BMW shares fell 3.3 percent to 38.33 euros in morning trading.
The group reiterated it aimed to keep 2005 group earnings roughly at the same record level as last year despite an expected 6 to 9 percent increase in vehicle sales.
Finance chief Stefan Krause said the hit to profits from currencies should worsen in the course of this year, even though the group had almost entirely hedged its risk from fluctuations in major exchange rates.
"While we could no longer profit here entirely from the very attractive hedging rates from the past, we are nevertheless hedged this year at rates significantly below current spot rates," the CFO said.
Krause also reaffirmed that high raw material prices would hit company profits with a "low triple-digit-million" impact.
"Positive effects from efficiency improvements and the product momentum will act to compensate for these burdens, but as expected there is a time lag in the impact of these effects which leads to a considerable volatility in quarterly results," the CFO said in a conference call with reporters.
BUYBACK DETAILS EXPECTED
Net profit in the quarter slipped 1.2 percent to 663 million euros amid positive effects from one-off tax issues, beating market expectations. Revenues rose 2.1 percent to 12.16 billion.
Free cash flow at BMW's industrial division, which combines its motorcycle and core automobile businesses, rose to 2.67 billion euros in the second quarter from 1.32 billion a year earlier, boosted in part by a 1-billion-euro gain from the final instalment from Ford for BMW's sale of Land Rover.

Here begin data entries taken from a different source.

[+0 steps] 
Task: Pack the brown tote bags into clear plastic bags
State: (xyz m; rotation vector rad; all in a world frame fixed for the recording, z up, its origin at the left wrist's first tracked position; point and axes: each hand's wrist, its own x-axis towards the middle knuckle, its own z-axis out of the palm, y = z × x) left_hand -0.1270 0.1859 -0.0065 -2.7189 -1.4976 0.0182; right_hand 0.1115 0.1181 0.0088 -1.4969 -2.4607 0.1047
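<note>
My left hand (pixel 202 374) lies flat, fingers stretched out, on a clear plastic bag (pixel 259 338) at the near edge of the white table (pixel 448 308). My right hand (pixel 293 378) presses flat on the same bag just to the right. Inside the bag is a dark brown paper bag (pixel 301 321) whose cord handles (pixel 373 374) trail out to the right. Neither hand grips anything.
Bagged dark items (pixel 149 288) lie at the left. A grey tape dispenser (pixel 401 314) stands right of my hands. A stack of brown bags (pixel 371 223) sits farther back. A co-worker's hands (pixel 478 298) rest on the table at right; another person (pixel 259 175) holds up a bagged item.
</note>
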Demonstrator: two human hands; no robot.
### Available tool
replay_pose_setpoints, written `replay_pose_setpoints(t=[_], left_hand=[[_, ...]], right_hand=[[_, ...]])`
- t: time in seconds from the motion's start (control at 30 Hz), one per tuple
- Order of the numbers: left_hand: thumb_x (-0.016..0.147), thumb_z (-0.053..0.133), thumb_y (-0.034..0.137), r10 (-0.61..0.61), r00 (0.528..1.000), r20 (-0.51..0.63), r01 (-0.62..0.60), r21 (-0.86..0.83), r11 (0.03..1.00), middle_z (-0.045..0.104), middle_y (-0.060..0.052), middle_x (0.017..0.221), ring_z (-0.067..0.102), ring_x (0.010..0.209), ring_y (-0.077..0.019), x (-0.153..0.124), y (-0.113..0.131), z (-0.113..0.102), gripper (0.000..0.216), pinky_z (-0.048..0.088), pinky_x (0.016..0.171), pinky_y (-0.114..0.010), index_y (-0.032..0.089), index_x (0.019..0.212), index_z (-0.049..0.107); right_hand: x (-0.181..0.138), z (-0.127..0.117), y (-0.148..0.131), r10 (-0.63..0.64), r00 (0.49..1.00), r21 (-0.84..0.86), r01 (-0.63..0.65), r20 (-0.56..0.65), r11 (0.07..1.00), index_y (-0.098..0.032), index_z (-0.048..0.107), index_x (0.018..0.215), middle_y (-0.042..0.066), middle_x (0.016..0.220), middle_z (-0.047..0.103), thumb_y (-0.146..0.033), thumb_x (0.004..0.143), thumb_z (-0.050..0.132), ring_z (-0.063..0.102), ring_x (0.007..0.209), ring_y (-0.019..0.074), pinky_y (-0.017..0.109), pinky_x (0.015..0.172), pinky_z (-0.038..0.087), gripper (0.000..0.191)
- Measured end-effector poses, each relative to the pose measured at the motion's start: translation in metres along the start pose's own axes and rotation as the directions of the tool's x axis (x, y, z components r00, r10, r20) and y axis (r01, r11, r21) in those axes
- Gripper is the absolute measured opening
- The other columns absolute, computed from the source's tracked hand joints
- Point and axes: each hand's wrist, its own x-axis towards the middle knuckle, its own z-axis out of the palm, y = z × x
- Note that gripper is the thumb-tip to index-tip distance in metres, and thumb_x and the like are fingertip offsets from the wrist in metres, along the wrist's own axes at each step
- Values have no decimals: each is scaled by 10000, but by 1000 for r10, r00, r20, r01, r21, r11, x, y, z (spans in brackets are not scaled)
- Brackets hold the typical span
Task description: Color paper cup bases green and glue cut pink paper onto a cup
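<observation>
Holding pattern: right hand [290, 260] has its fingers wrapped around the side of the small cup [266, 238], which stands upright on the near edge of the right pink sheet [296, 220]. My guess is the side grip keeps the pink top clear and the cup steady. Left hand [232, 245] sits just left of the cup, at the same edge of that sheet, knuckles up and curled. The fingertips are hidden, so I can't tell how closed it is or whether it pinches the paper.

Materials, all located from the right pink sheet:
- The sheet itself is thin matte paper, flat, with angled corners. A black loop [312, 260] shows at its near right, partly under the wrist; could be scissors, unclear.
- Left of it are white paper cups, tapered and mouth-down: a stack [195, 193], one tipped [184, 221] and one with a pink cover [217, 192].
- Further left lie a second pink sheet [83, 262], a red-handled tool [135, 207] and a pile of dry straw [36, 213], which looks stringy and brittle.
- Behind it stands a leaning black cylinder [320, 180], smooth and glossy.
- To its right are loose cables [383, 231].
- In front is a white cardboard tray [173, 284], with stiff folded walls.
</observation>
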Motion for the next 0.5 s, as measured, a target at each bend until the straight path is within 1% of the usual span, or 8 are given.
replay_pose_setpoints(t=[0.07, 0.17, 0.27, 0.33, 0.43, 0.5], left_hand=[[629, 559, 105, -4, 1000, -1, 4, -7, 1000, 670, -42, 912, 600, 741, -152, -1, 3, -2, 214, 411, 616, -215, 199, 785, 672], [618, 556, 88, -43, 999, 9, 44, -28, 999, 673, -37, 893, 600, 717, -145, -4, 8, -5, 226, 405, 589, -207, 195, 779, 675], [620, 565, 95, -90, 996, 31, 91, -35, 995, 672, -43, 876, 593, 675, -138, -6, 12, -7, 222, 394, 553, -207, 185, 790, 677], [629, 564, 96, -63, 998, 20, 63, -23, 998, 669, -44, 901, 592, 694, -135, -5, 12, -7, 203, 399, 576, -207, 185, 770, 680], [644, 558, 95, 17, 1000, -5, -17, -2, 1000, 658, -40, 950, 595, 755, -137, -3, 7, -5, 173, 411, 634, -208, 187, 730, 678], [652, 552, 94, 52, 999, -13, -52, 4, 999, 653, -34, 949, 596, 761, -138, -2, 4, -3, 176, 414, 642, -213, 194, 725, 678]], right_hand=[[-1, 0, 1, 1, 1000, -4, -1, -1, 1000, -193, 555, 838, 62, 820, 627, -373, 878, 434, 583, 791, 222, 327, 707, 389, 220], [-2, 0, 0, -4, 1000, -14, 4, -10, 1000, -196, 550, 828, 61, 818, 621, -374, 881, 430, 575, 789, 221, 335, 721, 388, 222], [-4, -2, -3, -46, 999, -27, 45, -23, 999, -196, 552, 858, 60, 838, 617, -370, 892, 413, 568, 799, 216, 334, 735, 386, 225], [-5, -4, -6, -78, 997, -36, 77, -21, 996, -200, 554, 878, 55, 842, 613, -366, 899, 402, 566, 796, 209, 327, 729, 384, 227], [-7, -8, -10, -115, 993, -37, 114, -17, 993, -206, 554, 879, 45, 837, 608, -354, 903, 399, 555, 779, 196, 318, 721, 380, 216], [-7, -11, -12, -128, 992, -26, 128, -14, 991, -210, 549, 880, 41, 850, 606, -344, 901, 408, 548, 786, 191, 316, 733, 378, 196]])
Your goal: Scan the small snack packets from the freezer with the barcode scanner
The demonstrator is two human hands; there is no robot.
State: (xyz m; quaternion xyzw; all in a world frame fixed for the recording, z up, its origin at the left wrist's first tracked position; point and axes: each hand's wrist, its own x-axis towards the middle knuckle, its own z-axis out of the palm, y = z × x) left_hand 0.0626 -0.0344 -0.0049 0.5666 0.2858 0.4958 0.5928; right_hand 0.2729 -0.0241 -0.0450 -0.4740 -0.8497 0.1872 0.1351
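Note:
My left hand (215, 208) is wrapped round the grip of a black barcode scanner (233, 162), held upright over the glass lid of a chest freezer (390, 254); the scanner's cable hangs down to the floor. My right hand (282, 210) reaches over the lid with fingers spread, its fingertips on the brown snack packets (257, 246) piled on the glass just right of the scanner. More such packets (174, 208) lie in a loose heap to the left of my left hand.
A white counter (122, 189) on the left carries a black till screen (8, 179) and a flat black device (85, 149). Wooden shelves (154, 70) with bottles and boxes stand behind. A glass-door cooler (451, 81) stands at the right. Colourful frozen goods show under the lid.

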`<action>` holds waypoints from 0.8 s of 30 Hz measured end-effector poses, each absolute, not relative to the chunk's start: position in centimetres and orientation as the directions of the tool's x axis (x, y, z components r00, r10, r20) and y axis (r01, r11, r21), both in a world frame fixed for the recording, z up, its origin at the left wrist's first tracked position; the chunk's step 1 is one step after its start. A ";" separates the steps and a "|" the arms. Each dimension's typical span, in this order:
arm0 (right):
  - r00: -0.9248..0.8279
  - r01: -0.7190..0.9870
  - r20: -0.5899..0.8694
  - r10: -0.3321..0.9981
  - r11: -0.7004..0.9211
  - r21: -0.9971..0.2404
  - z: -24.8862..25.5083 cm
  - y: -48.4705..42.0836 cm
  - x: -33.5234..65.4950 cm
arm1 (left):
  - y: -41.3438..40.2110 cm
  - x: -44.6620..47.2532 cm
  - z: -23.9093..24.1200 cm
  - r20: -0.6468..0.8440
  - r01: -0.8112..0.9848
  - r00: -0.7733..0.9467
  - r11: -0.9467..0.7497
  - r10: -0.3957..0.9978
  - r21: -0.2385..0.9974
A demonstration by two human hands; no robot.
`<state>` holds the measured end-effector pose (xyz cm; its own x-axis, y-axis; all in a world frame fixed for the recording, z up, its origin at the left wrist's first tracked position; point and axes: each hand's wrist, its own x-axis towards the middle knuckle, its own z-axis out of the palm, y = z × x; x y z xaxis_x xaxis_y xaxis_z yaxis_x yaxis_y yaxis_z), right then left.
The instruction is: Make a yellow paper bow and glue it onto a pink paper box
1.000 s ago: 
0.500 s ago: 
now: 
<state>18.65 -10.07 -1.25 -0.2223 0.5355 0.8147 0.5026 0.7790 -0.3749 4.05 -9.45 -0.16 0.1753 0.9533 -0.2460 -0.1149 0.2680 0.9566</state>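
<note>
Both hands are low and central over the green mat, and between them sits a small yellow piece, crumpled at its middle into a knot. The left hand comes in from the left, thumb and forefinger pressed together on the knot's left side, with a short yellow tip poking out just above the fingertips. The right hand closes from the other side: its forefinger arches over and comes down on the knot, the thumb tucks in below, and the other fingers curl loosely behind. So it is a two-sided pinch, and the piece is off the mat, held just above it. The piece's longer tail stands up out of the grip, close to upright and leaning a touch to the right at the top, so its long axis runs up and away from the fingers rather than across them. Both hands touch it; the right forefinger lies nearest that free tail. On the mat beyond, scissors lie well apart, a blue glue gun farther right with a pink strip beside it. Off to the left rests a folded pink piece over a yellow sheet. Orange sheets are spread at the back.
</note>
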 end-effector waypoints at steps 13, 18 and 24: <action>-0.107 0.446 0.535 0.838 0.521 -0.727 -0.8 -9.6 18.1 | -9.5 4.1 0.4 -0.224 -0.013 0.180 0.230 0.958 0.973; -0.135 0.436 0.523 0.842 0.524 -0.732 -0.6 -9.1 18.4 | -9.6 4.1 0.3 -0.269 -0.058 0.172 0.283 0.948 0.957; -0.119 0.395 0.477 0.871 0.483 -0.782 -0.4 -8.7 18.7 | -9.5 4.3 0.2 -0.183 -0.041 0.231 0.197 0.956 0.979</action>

Thanks in large part to the steady influx of cash, BMW has launched its first ever share buyback, aiming to purchase up to 10 percent of outstanding shares.
"We're in the final stage of making a decision, and will soon announce how and in what extent this authorization (to buy back shares) will be implemented," Krause said.
In July, BMW said group vehicle sales rose 9.4 percent to 646,531 units as BMW brand deliveries gained 8.6 percent to 538,132 and Mini sales rose almost 14 percent to 108,114 cars.
Chief Executive Helmut Panke told journalists that group car sales rose roughly by more than 10 percent in July.
The European relaunch of its best-selling BMW 3 series saloon in March as well as incremental volume from its new 1 series hatchback is expected to help it keep its lead over arch rival Mercedes-Benz this year as the world's most popular luxury car brand.